| Exercise objective |
Return the lines below exactly, from the first one through the line that has "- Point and". Leave out everything after it.

•••••

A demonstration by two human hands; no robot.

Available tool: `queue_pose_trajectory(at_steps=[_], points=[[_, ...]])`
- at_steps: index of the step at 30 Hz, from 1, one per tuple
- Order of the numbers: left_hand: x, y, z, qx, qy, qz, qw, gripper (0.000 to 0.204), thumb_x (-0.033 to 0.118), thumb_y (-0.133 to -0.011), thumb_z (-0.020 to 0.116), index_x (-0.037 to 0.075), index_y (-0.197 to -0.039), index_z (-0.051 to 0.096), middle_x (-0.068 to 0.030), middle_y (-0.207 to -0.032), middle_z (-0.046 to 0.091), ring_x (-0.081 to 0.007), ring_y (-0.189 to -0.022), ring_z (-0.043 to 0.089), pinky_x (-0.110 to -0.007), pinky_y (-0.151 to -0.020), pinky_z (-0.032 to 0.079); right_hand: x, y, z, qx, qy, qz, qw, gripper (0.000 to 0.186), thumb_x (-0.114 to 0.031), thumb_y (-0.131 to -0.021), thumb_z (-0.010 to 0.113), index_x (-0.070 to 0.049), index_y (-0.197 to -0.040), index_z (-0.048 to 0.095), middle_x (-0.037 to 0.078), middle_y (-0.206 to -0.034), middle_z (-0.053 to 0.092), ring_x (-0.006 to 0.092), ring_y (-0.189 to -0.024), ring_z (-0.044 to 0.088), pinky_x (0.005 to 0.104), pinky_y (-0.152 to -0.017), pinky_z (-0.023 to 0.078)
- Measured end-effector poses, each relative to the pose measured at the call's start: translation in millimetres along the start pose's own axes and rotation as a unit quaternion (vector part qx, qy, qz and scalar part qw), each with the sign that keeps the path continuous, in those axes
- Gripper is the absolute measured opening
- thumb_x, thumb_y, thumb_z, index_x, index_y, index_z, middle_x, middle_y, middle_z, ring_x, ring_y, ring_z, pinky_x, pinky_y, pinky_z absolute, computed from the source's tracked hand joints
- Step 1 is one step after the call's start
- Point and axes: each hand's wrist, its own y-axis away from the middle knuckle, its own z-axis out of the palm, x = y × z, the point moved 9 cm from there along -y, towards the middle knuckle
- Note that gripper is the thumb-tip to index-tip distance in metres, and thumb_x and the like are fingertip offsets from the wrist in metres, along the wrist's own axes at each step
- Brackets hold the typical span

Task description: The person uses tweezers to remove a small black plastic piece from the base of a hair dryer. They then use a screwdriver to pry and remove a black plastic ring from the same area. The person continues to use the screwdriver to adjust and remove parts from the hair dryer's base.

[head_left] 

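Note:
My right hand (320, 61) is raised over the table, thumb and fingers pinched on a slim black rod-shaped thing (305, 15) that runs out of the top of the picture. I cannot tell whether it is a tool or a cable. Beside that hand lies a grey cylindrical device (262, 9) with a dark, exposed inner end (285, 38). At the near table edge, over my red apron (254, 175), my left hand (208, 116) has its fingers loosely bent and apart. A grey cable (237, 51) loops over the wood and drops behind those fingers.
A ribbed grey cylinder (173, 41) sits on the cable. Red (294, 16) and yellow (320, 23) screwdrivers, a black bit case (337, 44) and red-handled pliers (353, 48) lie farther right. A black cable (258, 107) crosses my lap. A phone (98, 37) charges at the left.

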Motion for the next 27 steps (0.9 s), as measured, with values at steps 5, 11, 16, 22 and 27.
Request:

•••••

| Written answer |
A demonstration by two human hands; no robot.

Available tool: `queue_pose_trajectory(at_steps=[_], points=[[_, ...]])`
- at_steps: index of the step at 30 Hz, from 1, one per tuple
- Order of the numbers: left_hand: x, y, z, qx, qy, qz, qw, gripper (0.000 to 0.204), thumb_x (-0.033 to 0.118), thumb_y (-0.133 to -0.011), thumb_z (-0.020 to 0.116), index_x (-0.037 to 0.075), index_y (-0.197 to -0.039), index_z (-0.051 to 0.096), middle_x (-0.068 to 0.030), middle_y (-0.207 to -0.032), middle_z (-0.046 to 0.091), ring_x (-0.081 to 0.007), ring_y (-0.189 to -0.022), ring_z (-0.043 to 0.089), pinky_x (-0.110 to -0.007), pinky_y (-0.151 to -0.020), pinky_z (-0.032 to 0.079); right_hand: x, y, z, qx, qy, qz, qw, gripper (0.000 to 0.186), thumb_x (-0.114 to 0.031), thumb_y (-0.131 to -0.021), thumb_z (-0.010 to 0.113), index_x (-0.070 to 0.049), index_y (-0.197 to -0.040), index_z (-0.048 to 0.095), middle_x (-0.037 to 0.078), middle_y (-0.206 to -0.034), middle_z (-0.053 to 0.092), ring_x (-0.006 to 0.092), ring_y (-0.189 to -0.024), ring_z (-0.044 to 0.088), pinky_x (0.005 to 0.104), pinky_y (-0.152 to -0.017), pinky_z (-0.023 to 0.078)
- Measured end-effector poses, each relative to the pose measured at the call's start: translation in millimetres along the start pose's own axes and rotation as a unit quaternion (vector part qx, qy, qz and scalar part qw), each with the sign that keeps the path continuous, in those axes
- Gripper is the absolute measured opening
- thumb_x, thumb_y, thumb_z, index_x, index_y, index_z, middle_x, middle_y, middle_z, ring_x, ring_y, ring_z, pinky_x, pinky_y, pinky_z absolute, computed from the source's tracked hand joints
- Step 1 is one step after the call's start
- Point and axes: each hand's wrist, its own y-axis away from the middle knuckle, its own z-axis out of the palm, x = y × z, the point moved 9 cm from there along -y, towards the middle knuckle

Work on the exercise is now finished.